Said that, considering the Names themselves would be an extremely hard task and I doubt that it would be ethical as well. Therefore, for now Titles in, Names out.

# Taking the Titles from my temporary dataframe.
comb_data['Title'] = cd_title["Title"]

# Since the Id column won't serve us, I am dropping that one too.
comb_data = comb_data.drop(columns=['PassengerId', 'Name'])

4.3 Sex (and Survival)

sns.countplot(x='Sex', hue='Survived', data=comb_data)
plt.title('Survival by Sex')
plt.legend(title='Survived', labels=['No', 'Yes'])
plt.show()

📍 Even though the majority of passengers were male, more women survived than men. (who are listed in the train-dataset)

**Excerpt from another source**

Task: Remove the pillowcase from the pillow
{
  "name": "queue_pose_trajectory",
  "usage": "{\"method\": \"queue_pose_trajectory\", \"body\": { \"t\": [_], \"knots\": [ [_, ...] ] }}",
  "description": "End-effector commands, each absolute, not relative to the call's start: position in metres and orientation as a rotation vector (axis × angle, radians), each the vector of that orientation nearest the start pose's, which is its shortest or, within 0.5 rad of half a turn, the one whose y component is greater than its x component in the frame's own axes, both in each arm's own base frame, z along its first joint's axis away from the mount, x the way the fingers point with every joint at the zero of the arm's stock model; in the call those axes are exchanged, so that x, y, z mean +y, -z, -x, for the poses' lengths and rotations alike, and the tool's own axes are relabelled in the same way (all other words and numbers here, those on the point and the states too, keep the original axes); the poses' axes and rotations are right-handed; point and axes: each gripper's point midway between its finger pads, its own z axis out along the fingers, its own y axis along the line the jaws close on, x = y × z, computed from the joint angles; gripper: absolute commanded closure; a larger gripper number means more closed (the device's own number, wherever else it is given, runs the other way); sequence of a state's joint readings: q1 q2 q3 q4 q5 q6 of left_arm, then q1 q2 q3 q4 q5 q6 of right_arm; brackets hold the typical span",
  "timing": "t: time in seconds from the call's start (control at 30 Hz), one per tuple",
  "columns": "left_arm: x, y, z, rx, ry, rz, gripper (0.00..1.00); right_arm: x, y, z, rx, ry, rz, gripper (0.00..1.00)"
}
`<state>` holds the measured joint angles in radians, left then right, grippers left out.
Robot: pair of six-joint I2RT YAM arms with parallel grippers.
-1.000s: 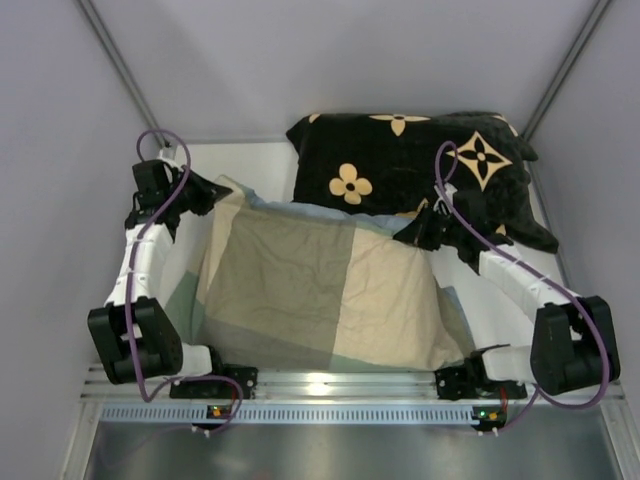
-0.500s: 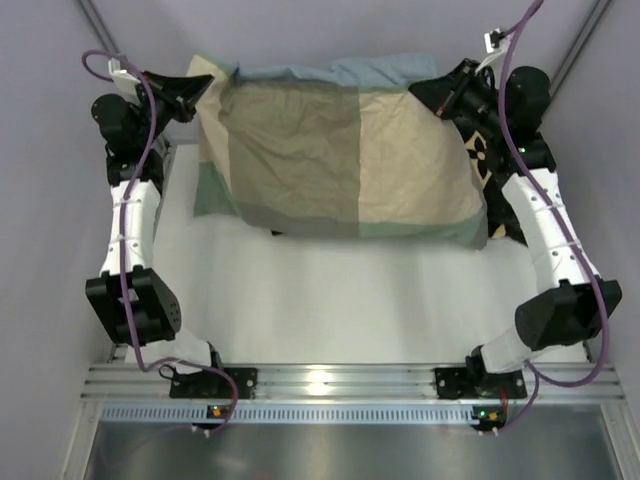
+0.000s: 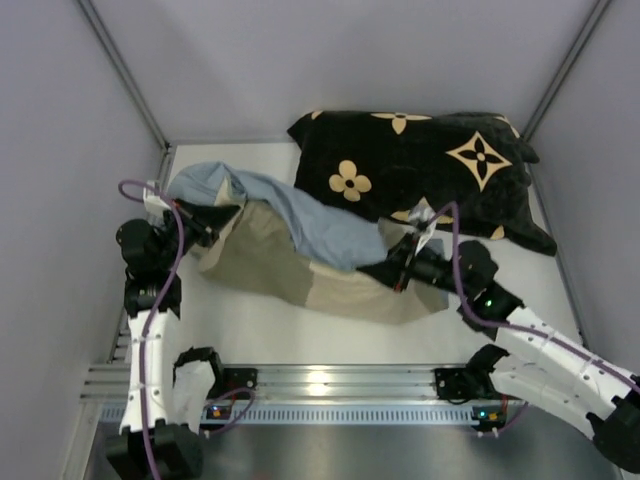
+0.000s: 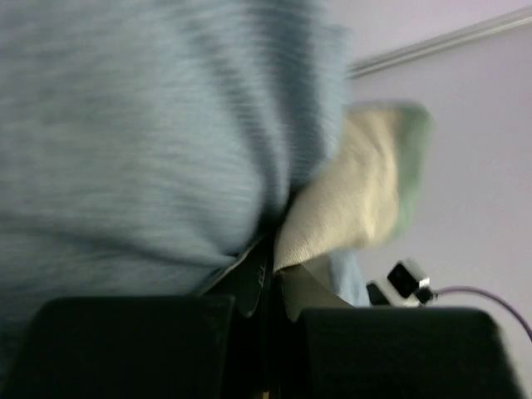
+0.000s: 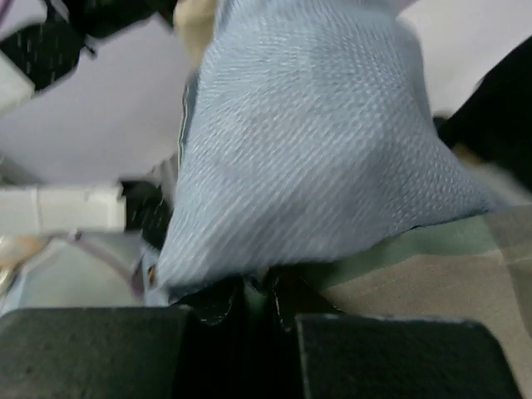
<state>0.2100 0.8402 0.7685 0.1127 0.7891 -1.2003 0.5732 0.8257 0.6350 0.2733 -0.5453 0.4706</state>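
Nearest the arm bases, a bare strip of the worktop (image 3: 300, 335) runs along the front. Just beyond it the pillowcase (image 3: 330, 285) lies slumped in a low heap. Its beige and olive face rests on the surface, and its grey-blue face is folded over the top from the left.

The left tool (image 3: 225, 210) is clamped shut on a pinch of fabric at the heap's left end; its wrist view shows blue and beige layers bunched between the jaws. The right tool (image 3: 388, 272) is closed on the grey-blue cloth at the right end. No cream knit of the pillow shows anywhere, so I cannot tell whether it sits inside the heap.

Farther back, the black cushion (image 3: 420, 160) lies against the far wall, its front edge touching or overlapping the case.

The risks, as I judge them:
- Both pinches take only thin, gathered cloth, so a sharp pull could let it slide free.
- With the case doubled over itself, its opening may be trapped, and a lift would carry the filling along rather than shed it.
- The right tool works close to the cushion and could drag or snag it.
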Motion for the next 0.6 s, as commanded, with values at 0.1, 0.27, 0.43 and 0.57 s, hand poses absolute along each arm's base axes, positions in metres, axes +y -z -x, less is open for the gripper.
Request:
{"method": "queue_pose_trajectory", "body": {
  "t": [0.1, 0.27, 0.43, 0.57],
  "knots": [
    [-0.103, -0.274, -0.230, 1.786, 1.275, 0.580, 1.00, 0.285, -0.208, -0.119, 1.653, -1.251, 0.649, 1.00],
    [-0.102, -0.247, -0.213, 1.911, 1.151, 0.626, 0.91, 0.279, -0.146, -0.088, 1.864, -1.209, 0.621, 1.00],
    [-0.080, -0.270, -0.204, 1.852, 0.935, 0.602, 0.01, 0.264, -0.080, -0.070, 2.080, -1.125, 0.516, 1.00],
    [-0.032, -0.308, -0.188, 1.709, 0.623, 0.749, 0.01, 0.261, -0.059, -0.056, 2.155, -1.062, 0.471, 1.00]
  ]
}}
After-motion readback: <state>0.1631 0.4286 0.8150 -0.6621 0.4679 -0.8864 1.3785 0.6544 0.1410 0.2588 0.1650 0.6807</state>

4.4 Embarked (and Survival)

I am not sure how a departure point would effect something like survival rates. But then two things came to my mind: First, the ports may have safety instructors/boards (yes, for such a big accident, it wouldn’t be so fair to accept these as significant as some other factors) and second, these ports may represent some communities. Then again, we can’t be sure where people are really from (even so, should we really consider this as a factor?).

I still think one shouldn’t rely on such probabilities for a bigger scale, yet I want to check the embarkation points anyway.

sns.countplot(x='Embarked', hue='Survived', data=comb_data)
plt.title('Survival by Departure Ports')
plt.legend(title='Survived', labels=['No', 'Yes'])
plt.show()

📍 Among the three ports, only the passengers who got on board from Cherbourg had a higher survival rate than died.

These digits may represent other factors (such as Pclass or Sex, as seen above) as well, but since their distributions differ I’ll consider this column as one of my independent variables too.

4.5 Ticket & Cabin

We’ve seen that the tickets’ codes don’t give us much information without knowing the meaning of those letters and numbers. For that reason, I’ll drop this column out of my equation. However, I’ll come back to the tickets that has the same code on the following steps.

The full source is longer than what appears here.